This assignment requires students to write regular expressions (regex) to match patterns in words that solve word puzzles. A number of the puzzles are taken from WIll Shortz' books (1996, 2003). Shortz is National Public Radio's (NPR) puzzle master. This assignment is a stand-alone exercise for practice with the powerful pattern-matching syntax of regular expressions. The assignment involves no programming. A web-based CGI compares student regex with a dictionary of words and returns a table of resulting word matches. A "starter kit" includes a series of word puzzles to encourage regex play.
The author of this material was awarded a 2016 NCWIT Engagement Excellence Award for this assignment. Learn more on NCWIT's awards page.
Students new to computing must reach a level of buy-in to appreciate why they should learn this new (regex) syntax. I encourage instructors to show regex in multiple contexts. For example, I show students the wildcard syntax in Microsoft Word. I like using the regexPlay .cgi (see URL provided in the assignment specification) since it focuses student attention on the regex. Some instructors may want students to (also) apply regex in the context of Python.
For more information on how to implement this assignment, see Mark's Teaching Paper, "Computing and the Digital Humanities-Computing for Poets."

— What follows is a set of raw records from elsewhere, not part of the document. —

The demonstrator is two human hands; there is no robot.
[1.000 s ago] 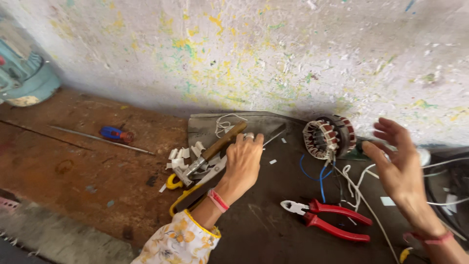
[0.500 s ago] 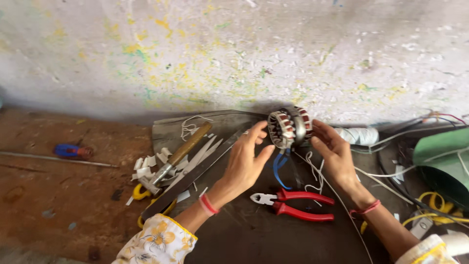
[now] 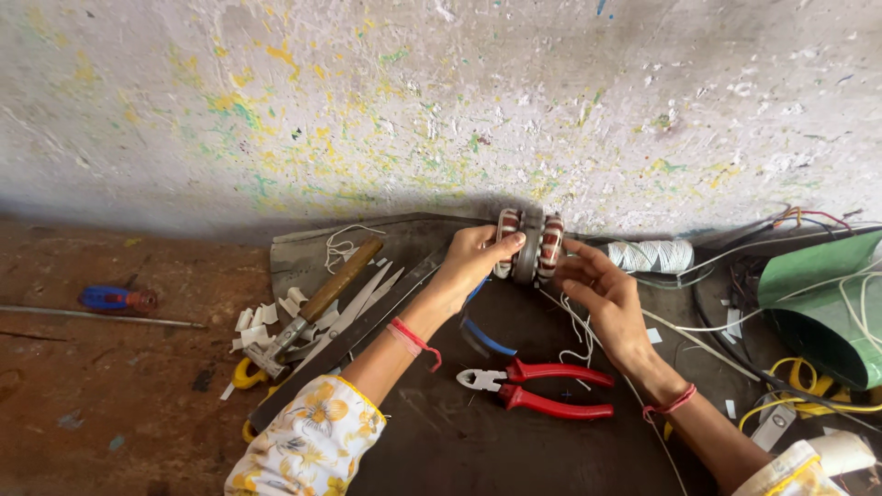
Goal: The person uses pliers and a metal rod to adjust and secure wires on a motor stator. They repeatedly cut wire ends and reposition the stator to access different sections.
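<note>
both hands grip a wound motor stator (image 3: 526,244) from either side, left hand (image 3: 473,262) clasping its left face, right hand (image 3: 597,289) cupping its right, steadying it upright against the wall (image 3: 441,101). its loose wires (image 3: 579,335) trail down towards red pliers (image 3: 537,388) lying close on the dark mat (image 3: 441,432).

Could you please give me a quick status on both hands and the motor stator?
Left hand and right hand both grip the stator, raised near the wall. Red pliers lie below, clear.
</note>
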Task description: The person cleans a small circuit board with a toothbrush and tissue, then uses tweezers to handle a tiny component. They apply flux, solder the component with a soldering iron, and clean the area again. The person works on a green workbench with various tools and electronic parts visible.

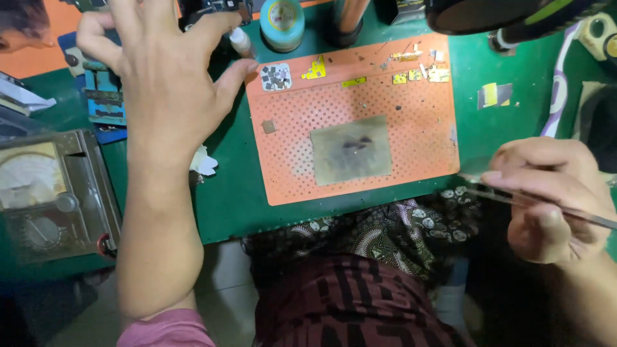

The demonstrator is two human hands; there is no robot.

Regular expressions (regex) are a core tool in many applications, yet the syntax is terse, applications are often presented out of context, and effective and correct use of regex requires much practice. This series of word puzzles taps into a love of words and puzzles and provides an exercise with "instant gratification" of results. The applicability of regex from data processing to text mining to automata highlights the many interdisciplinary connections to computing. Student-student interactions while solving puzzles are an effective engagement practice.